By Alex Whalen
Last week, Nova Scotia’s offshore energy regulator granted Inceptio Oil and Gas Ltd., a British energy company, the right to explore for oil and gas in two areas of the province’s ocean floor.
Premier Tim Houston has emphasized the need for greater development of Nova Scotia’s natural resources to drive income growth for workers, and Nova Scotians should hope the Inceptio bid—which totalled $210 million—is just the beginning. Indeed, the government should enact policies to make the province more attractive to investment, for the benefit of Nova Scotians.
And better policy is badly needed.
Back in the late-1990s and early-2000s, investment in Nova Scotia’s natural resources sector (mining, quarrying, oil and gas) comprised 20 per cent of all business investment in the province, often exceeding $1 billion per year (all figures adjusted for inflation in 2017 dollars). But following the decommissioning of the Sable Island gas project, which began in 2017, investment in the sector has averaged just 2.3 per cent of overall business investment (excluding investment in residential housing), with an average investment level of $140 million per year. That’s a collapse in investment on an epic scale, and bad news for workers in Nova Scotia.
Currently, incomes in Nova Scotia are among the lowest of any province or U.S. state, trailing peer jurisdictions by thousands of dollars per year. Business investment is a key driver of wage growth because it gives workers the tools, equipment and intellectual property needed to produce higher-value goods and services. Nova Scotia also ranks near the bottom for business investment (on a per-worker basis), trailing most Canadian and U.S. jurisdictions.

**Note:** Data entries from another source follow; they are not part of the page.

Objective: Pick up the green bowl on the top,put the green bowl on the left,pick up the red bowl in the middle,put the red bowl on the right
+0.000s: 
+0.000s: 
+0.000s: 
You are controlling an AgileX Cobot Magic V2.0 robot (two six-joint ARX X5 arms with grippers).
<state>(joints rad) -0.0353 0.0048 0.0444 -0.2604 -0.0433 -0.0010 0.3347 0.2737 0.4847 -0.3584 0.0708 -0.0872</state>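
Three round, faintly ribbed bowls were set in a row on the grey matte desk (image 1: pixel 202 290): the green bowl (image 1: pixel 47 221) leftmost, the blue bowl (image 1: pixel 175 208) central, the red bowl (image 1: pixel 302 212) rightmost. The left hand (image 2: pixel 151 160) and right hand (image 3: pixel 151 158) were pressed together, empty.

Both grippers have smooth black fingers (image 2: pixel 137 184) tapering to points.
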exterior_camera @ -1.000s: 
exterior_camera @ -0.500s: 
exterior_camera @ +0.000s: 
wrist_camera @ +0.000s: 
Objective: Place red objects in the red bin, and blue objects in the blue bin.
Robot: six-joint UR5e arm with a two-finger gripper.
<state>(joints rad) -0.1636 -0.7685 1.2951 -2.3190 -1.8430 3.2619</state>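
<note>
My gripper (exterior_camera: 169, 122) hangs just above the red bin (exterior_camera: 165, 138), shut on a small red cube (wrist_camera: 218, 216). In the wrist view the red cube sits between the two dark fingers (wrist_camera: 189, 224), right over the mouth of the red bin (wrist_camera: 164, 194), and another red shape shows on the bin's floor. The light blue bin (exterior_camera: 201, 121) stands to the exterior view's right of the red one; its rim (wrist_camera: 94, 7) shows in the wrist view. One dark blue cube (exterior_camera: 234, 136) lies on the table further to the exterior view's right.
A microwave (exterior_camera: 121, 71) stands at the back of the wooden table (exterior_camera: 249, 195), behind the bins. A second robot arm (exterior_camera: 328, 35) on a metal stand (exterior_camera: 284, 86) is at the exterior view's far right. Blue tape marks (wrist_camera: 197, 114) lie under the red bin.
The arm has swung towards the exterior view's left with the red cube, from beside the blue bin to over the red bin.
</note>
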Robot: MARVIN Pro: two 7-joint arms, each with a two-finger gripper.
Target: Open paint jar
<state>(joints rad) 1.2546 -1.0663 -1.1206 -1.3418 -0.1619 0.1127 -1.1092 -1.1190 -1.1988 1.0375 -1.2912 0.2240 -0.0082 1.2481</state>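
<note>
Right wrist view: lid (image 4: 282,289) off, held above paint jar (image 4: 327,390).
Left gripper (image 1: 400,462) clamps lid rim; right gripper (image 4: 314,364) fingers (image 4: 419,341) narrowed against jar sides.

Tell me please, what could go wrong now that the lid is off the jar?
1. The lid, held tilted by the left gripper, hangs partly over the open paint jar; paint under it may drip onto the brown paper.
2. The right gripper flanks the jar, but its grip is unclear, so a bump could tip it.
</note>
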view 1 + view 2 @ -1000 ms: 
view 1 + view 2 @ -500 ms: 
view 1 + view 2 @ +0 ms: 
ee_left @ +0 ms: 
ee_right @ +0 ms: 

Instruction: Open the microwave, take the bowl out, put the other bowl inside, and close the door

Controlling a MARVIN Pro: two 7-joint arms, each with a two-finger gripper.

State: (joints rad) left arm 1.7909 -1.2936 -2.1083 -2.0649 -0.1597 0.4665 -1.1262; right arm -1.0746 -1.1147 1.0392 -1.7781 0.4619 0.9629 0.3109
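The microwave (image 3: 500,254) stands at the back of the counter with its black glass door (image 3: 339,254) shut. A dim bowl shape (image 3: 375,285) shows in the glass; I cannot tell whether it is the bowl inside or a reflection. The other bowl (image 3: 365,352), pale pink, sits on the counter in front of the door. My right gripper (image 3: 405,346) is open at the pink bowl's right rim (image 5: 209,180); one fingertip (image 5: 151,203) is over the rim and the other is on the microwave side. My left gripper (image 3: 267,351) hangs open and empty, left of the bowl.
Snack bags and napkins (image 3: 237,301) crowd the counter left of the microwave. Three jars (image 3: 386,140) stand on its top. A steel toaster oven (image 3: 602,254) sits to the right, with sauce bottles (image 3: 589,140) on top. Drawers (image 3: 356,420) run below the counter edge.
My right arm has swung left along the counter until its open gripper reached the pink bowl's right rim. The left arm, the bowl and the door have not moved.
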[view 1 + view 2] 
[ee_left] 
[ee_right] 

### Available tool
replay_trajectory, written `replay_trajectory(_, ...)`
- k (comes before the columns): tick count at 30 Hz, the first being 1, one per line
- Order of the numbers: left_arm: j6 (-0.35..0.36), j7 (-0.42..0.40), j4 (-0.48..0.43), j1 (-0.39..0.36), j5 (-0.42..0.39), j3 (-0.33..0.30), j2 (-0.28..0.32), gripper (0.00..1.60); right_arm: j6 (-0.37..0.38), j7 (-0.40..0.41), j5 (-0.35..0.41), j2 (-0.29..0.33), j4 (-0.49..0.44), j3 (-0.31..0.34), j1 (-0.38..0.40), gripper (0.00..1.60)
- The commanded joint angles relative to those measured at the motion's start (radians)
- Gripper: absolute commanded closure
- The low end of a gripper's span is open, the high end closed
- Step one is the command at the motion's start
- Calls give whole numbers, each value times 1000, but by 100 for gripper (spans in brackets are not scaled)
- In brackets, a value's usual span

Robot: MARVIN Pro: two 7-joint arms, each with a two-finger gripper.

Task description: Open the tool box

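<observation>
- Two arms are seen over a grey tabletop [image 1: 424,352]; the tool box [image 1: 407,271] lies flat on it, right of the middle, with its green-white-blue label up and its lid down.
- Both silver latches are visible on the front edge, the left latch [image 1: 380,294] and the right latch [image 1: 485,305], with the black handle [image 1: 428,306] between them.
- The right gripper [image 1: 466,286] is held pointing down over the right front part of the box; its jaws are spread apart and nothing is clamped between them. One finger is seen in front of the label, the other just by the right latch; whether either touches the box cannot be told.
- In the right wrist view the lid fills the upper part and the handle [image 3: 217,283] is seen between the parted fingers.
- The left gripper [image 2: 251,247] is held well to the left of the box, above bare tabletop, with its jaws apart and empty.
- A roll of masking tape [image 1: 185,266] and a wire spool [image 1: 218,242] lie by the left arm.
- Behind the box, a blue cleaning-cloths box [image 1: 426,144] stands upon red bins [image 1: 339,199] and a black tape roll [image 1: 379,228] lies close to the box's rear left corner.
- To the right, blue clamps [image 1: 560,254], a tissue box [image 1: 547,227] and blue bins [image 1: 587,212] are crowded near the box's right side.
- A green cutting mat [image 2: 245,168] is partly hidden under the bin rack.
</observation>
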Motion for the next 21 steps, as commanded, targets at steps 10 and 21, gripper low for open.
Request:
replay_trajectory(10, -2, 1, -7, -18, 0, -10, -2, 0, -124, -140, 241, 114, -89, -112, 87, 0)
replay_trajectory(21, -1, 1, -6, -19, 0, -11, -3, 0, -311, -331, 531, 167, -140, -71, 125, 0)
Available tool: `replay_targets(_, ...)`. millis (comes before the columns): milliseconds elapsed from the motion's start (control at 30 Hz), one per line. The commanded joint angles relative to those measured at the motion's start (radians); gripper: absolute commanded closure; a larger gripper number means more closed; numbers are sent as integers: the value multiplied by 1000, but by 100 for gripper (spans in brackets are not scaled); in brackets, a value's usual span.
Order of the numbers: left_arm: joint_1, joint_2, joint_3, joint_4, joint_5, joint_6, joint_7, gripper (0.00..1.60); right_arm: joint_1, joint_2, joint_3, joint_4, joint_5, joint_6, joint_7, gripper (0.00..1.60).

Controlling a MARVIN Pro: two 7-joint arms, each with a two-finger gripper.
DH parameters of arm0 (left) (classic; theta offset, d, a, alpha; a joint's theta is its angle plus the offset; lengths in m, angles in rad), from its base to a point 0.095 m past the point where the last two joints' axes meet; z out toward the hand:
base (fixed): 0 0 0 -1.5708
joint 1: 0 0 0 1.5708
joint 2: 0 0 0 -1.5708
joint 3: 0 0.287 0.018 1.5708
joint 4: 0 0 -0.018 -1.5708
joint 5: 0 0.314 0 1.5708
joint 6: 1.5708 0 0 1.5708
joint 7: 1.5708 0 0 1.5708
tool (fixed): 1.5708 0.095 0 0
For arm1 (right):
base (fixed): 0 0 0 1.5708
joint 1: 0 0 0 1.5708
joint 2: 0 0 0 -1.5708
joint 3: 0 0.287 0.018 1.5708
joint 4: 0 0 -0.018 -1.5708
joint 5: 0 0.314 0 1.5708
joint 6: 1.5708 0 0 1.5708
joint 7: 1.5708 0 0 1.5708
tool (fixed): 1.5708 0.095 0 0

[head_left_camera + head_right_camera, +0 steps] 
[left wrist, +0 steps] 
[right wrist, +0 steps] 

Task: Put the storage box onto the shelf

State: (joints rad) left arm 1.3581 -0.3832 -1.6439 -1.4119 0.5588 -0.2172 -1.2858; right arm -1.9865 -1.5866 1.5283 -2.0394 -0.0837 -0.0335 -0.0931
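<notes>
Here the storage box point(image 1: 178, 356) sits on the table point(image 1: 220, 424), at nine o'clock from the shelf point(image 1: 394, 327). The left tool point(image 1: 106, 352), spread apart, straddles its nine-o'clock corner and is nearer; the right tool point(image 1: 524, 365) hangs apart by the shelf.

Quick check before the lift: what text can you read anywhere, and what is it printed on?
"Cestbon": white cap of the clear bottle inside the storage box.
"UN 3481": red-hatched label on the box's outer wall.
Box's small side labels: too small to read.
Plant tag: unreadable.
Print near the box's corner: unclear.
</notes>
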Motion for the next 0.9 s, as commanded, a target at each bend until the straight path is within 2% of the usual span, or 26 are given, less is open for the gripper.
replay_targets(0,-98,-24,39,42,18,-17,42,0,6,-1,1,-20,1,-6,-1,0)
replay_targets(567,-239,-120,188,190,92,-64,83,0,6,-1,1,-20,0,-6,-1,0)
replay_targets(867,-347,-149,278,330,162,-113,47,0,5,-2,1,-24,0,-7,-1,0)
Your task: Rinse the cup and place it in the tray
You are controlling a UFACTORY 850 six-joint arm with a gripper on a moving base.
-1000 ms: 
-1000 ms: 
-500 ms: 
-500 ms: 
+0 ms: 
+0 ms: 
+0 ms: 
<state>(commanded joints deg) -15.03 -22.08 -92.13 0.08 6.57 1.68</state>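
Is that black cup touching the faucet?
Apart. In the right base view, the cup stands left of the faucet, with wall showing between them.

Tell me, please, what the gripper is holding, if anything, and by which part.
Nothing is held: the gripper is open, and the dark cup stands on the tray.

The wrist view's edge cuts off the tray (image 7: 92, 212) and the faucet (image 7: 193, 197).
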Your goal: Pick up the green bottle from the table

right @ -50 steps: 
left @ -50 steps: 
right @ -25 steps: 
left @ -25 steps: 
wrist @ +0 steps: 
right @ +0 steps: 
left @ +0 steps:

While business investment can come from a variety of sources, natural resource industries drive a substantial portion of business investment in Canada, and average hourly wages in the sector are among the highest of any job classification in the country. In other words, if Nova Scotians want higher incomes, they should cheer for more business investment.
How can the Houston government attract more investment in natural resources to boost economic growth and create high-paying jobs?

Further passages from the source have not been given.